Mary, I agree. We'd want to ask Joyce if he was dyslexic or had bad eyesight (he did) and his style had to do with a poor third grade education or if it just felt right to him to speak in stream of consciousness. If he just did it for attention, I'm not as impressed as I would be if he did it because that's how the work came into his brain and back out again. Writing without periods at the end of sentences just to create buzz isn't interesting, it's annoying. In the end, maybe George just wanted to wind us all up and see what happened?
All sizzle, no steak 🥩 ❤️❤️❤️
I would respectfully submit that there may be a “Mary version” of freakification that would be quite nice. My freaky isn’t your freaky isn’t George’s freaky. Or maybe when you found your writing voice that was a type of freakification process?

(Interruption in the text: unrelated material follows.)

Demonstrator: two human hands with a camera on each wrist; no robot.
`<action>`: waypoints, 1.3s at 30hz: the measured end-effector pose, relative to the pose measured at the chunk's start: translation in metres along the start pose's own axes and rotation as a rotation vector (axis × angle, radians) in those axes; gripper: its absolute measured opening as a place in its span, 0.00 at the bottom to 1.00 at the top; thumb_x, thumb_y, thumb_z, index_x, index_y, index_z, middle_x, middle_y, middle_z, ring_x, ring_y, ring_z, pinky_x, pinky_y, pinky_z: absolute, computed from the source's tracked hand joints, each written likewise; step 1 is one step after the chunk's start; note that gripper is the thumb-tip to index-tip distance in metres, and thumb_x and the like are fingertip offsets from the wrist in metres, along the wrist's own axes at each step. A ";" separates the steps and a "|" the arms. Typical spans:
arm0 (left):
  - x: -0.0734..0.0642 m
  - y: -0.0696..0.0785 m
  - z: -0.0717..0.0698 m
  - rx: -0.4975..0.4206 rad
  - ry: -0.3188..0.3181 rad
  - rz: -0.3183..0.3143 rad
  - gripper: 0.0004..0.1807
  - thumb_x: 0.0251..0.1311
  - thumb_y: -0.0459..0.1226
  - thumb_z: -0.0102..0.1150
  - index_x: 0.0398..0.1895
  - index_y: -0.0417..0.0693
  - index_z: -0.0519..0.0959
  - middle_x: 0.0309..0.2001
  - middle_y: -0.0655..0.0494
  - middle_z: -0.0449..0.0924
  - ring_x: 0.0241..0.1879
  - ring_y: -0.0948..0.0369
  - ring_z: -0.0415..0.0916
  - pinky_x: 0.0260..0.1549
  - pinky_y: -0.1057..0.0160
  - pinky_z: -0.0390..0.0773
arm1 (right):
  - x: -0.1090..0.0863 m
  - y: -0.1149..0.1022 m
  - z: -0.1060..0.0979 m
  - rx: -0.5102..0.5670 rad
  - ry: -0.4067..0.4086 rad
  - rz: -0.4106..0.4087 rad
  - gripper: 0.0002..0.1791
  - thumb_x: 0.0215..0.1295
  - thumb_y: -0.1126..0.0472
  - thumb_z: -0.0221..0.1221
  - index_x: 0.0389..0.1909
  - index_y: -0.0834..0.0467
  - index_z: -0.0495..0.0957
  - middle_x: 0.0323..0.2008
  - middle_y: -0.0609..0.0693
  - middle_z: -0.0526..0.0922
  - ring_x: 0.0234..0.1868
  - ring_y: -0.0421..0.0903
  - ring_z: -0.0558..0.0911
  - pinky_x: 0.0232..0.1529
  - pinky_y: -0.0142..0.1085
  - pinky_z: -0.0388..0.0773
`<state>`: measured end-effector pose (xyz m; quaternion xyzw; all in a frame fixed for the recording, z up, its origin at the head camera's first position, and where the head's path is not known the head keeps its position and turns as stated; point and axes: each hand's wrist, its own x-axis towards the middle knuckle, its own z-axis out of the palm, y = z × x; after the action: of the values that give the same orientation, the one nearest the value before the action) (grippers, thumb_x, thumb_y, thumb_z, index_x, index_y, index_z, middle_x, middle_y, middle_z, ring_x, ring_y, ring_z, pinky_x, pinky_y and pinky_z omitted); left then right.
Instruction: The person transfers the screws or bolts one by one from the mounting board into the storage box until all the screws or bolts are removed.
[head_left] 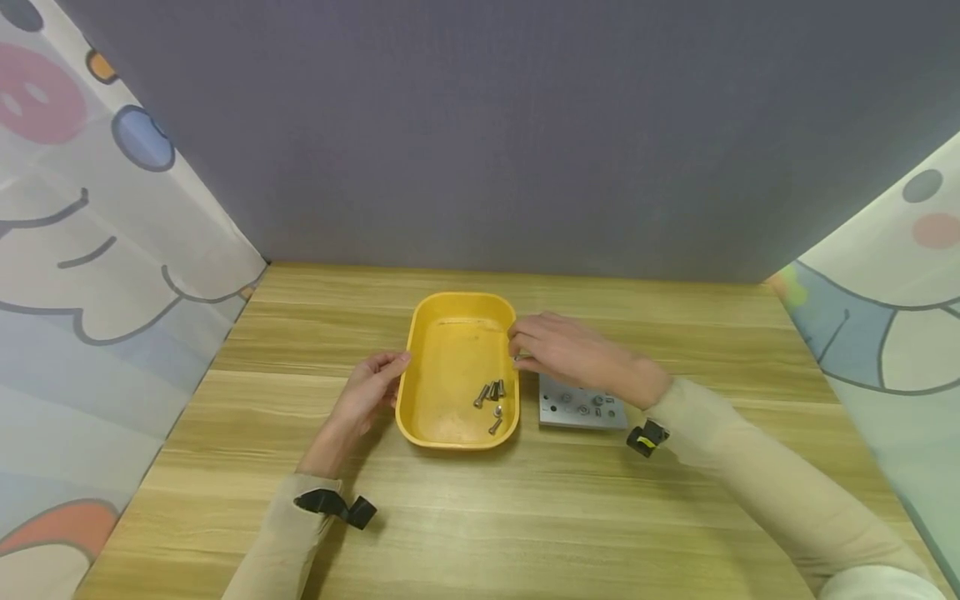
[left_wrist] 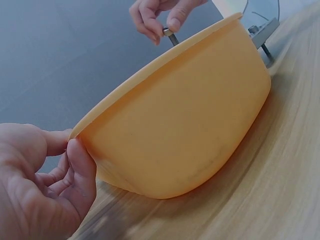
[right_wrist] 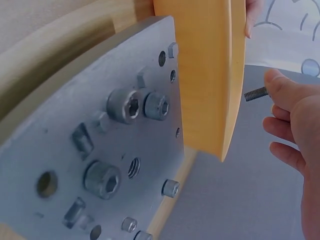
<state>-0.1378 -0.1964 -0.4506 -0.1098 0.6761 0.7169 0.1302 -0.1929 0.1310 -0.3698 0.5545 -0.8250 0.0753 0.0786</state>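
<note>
My left hand pinches the left rim of a yellow plastic tray between thumb and fingers, seen close in the left wrist view. Over the tray's right rim, my right hand pinches a metal bolt with its threaded end sticking out in the right wrist view. Several loose bolts lie in the tray's near right part. Partly under the right forearm is a grey metal plate. Several socket-head screws sit in it, among bare holes.
The tray and plate rest on a wood-grain table. A dark grey panel rises behind the table. Cartoon-printed curtains hang along both sides. The plate stands right beside the tray's right wall.
</note>
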 end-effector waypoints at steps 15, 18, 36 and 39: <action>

I think so much of allowing yourself to be “freaky” on the page giving yourself permission to be yourself and reach into those recesses the more proper and rule-following parts of our brain tsk-tsk or worry about being embarrassing. And if you are already there maybe you have already entered the freak door!
(Also, I just read a novel that was written with many footnotes, and while I liked the book overall, I found the footnotes became tedious. I felt like I was always on alert looking for the minuscule asterisk that marked the footnote, and then reading the footnote took me out of the story.)
Maybe i'm not fully understanding freakification. I was with George entirely when he wrote, at the top of his post, about discovery in writing. But then, he took a turn and suggested we try "writing intentionally in such a way that would get our prose noticed." "...prose that can't be ignored." "...showing off, making a bit of a scene, purposely departing from the normative, in order to get some damn attention."
Yeah, I don't think that's for me--at least not to that extent! I think I'm one of those people George mentions who won't take to this. Finding my voice wasn't what I would consider a freakification process. It was just years of practicing and getting the internal editor out of my head, finally. Allowing myself to write as I wanted to write, and on subjects I wanted to write about. Getting all of the shit out of there that was clogging up the process. That doesn't mean i haven't been playful at times. I've done a thing or two that wasn't entirely straightforward conventional storytelling. But i didn't do that for attention. I did it because it seemed correct for what I was writing. It was the right form at the time.
Again, maybe i'm just not understanding this entire concept! That would be typical of me--i really do need concrete examples. Elsewhere in this thread--was it Sallie?--someone mentioned Grace Paley as having freaky writing. I guess I'm not seeing it. I see in Grace Paley a very strong voice--one that belongs solely to her. It's not showy and it doesn't exist to draw attention to itself. It's just....her.
I'll be interested to see if i'm the outlier in these threads, as others here all seem to have immediately understood what George was talking about and are excited to put his idea into practice. I feel a bit lost, maybe? Like, is he talking about sentence structure? Style? Voice? Form? Content? All of the above?
Thanks you for commenting, Sara. It's given me a chance to write more here and figure out what I"m thinking. (I'm still not there yet.)
All of the above and more, I think. Experimentation! Free writing! Use what you like and flush the rest!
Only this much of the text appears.